# Parallelism

In [1]:
import numba
import numpy as np

## Introduction

The heat generated on a CPU can largely be attributed to transistors.

At least two things determine the heat generated by a transistor:

1. How large the transistor is -- More surface area implies more heat
2. How quickly the transistor spins

There have been periods of time where computers got faster largely due to their transistors being able to spin more quickly. However, we have been pushing the physical limits of how small a transitor can go... The first transistors were ~1 cm in diameter (roughly the size of a lady bug) while the smallest transistors now are 3 nm in diameter which is roughly 12 atoms across.

You used to be able to "wait" for computers to get faster and then your code would "automagically" be faster a few years later because transistors were smaller and could thus spin faster (which allowed your calculations to get faster).

Computers now can't do serially computations more quickly than those of 2-3 years ago but they have substantially more processing power because there are more processors/transistors on a single chip. This means that in order to take advantages of the advances in computing, we must evolve to write non-serial code (i.e. parallel).

## Parallelism with numba

Recall our example from the "Interpreted vs Compiled" notebook:

In [2]:
@numba.jit(nopython=True)
def calculate_pi(n=1_000_000):
    """
    Approximates pi by drawing two random numbers and
    determining whether the of the sum of their squares
    is less than one (which tells us if the points are
    in the upper-right quadrant of the unit circle). The
    fraction of draws in the upper-quadrant approximates
    the area which we can then multiply by 4 to get the
    area of the circle (which is pi since r=1)
    """
    in_circ = 0

    # Iterate for many samples
    for i in range(n):
        # Draw random numbers
        x = np.random.random()
        y = np.random.random()

        if (x**2 + y**2) < 1:
            in_circ += 1

    return 4 * (in_circ / n)


In [11]:
%%timeit

calculate_pi(10_000_000)

69.5 ms ± 1.7 ms per loop (mean ± std. dev. of 7 runs, 10 loops each)

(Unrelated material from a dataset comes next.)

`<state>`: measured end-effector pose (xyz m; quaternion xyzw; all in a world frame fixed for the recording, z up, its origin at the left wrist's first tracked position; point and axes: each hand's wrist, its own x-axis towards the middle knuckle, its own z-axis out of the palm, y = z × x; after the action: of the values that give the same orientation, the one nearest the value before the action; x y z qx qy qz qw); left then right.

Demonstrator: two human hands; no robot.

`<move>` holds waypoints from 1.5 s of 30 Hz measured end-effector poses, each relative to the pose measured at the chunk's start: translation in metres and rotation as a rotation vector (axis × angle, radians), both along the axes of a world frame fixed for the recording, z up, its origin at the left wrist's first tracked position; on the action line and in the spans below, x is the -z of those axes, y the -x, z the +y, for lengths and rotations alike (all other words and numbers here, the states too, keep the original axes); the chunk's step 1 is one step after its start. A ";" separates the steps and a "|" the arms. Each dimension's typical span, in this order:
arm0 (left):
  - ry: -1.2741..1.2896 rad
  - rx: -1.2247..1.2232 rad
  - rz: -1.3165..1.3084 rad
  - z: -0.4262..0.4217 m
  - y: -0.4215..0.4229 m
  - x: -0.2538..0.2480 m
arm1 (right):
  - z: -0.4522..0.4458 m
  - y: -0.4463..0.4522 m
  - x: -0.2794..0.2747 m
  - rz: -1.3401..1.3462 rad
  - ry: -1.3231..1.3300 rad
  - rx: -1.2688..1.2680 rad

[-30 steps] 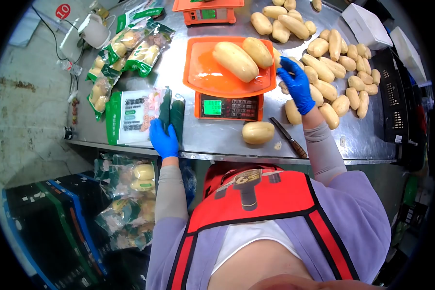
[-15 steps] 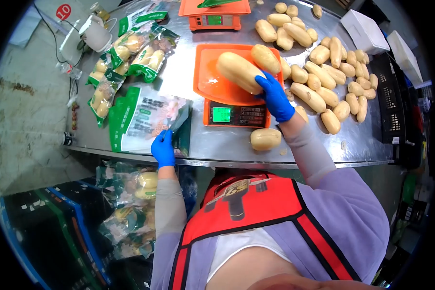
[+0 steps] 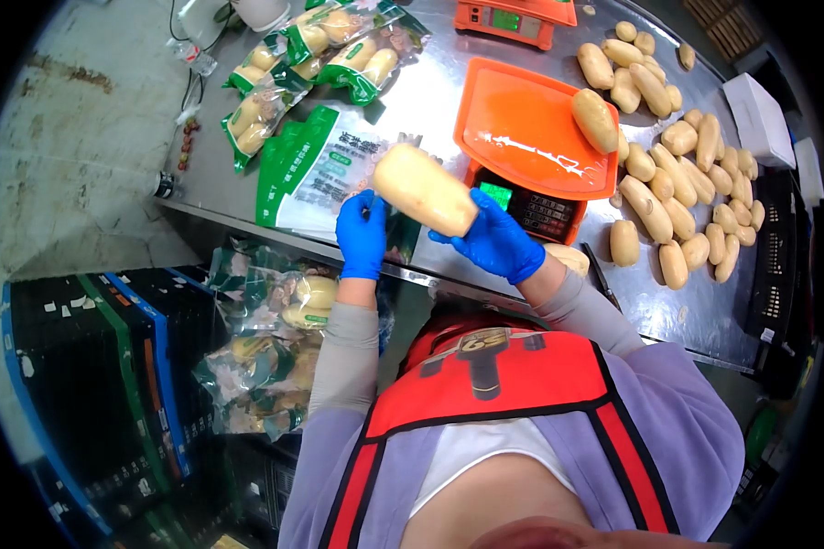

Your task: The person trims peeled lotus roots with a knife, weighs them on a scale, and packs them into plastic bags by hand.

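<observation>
A thick pale root [image 3: 421, 188] is held in the centre of the frame, slanted, its lower right end grasped by the gloved right hand [image 3: 499, 242]. At the centre left, the left hand [image 3: 361, 240] is placed with bent fingers beside the near edge of a printed bag [image 3: 316, 169]; whether the bag is pinched cannot be told. The root looks stiff and fairly heavy, and its smooth skin may be slippery if damp. It would best be cradled from below near its middle, since it could tip if borne by one end. The thin bag seems limp and is better taken by its edge.
</observation>
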<state>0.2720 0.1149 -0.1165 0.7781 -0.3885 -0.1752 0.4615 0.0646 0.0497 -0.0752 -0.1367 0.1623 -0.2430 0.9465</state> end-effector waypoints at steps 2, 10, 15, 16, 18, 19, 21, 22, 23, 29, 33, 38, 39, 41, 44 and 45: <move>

How could we parallelize this?

Note that each element of the for-loop is unrelated. If we had a way to do this on its own then we could parallelize into `n` jobs.

Look at numba's [parallel computation documentation](https://numba.pydata.org/numba-doc/latest/user/parallel.html)

In [5]:
@numba.jit(nopython=True, parallel=True)
def calculate_pi_parallel(n=1_000_000):
    """
    Approximates pi by drawing two random numbers and
    determining whether the of the sum of their squares
    is less than one (which tells us if the points are
    in the upper-right quadrant of the unit circle). The
    fraction of draws in the upper-quadrant approximates
    the area which we can then multiply by 4 to get the
    area of the circle (which is pi since r=1)
    """
    # Iterate for many sample
    in_circ = 0
    for i in numba.prange(n):
        # Draw random numbers
        x = np.random.random()
        y = np.random.random()

        if (x**2 + y**2) < 1:
            in_circ += 1

    return 4 * (in_circ / n)


In [9]:
calculate_pi_parallel(1_000_000)

3.140968

In [13]:
%%timeit

calculate_pi(5)

168 ns ± 22.4 ns per loop (mean ± std. dev. of 7 runs, 10,000,000 loops each)


In [119]:
%%time

calculate_pi_parallel(100_000_000)

CPU times: user 1.51 s, sys: 2.97 ms, total: 1.51 s
Wall time: 160 ms


3.14145812

### Beware of race conditions

Any time that you write parallel code, you must understand how each computation can affect another. If you don't consider this carefully, your output could depend on the order in which each computation finishes! This is known as a "race condition" and is _very very bad_ because it creates a non-determinism in your code.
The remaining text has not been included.